Exclude images; transcribe the rest of the data exactly.

Dataset content section start

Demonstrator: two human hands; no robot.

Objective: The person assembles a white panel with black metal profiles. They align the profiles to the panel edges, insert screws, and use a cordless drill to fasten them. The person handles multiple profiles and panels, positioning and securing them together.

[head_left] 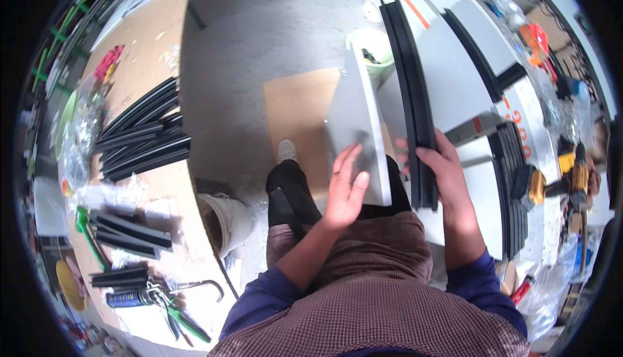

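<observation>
My right hand (444,165) grips a long black grooved profile strip (409,74) near its lower end, thumb across the front. The strip stands nearly upright and leans slightly left at the top. Just left of it, a pale grey flat panel (350,113) stands on edge in front of my thighs. My left hand (345,191) has its fingers spread and rests against the panel's left face. The panel's lower end is close to my lap. Whether strip and panel touch cannot be made out.
A workbench (143,39) on the left carries black strips (146,130) and a caulking gun (139,297); a white bucket (228,221) stands beside it. At right are stacked black strips (509,191) and a yellow-black cordless drill (571,178). Cardboard (292,100) and a pale green bin (383,42) lie ahead.
</observation>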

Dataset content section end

__Solution for this task__:
Demonstrator: two human hands; no robot.

Objective: The person assembles a white panel with black metal profiles. They align the profiles to the panel edges, insert screws, and use a cordless drill to fasten them. The person handles multiple profiles and panels, positioning and securing them together.

[head_left] 

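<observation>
My right hand (444,165) grips a long black grooved profile strip (409,74) near its lower end, thumb across the front. The strip stands nearly upright and leans slightly left at the top. Just left of it, a pale grey flat panel (350,113) stands on edge in front of my thighs. My left hand (345,191) has its fingers spread and rests against the panel's left face. The panel's lower end is close to my lap. Whether strip and panel touch cannot be made out.
A workbench (143,39) on the left carries black strips (146,130) and a caulking gun (139,297); a white bucket (228,221) stands beside it. At right are stacked black strips (509,191) and a yellow-black cordless drill (571,178). Cardboard (292,100) and a pale green bin (383,42) lie ahead.
</observation>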

The output requires nothing else.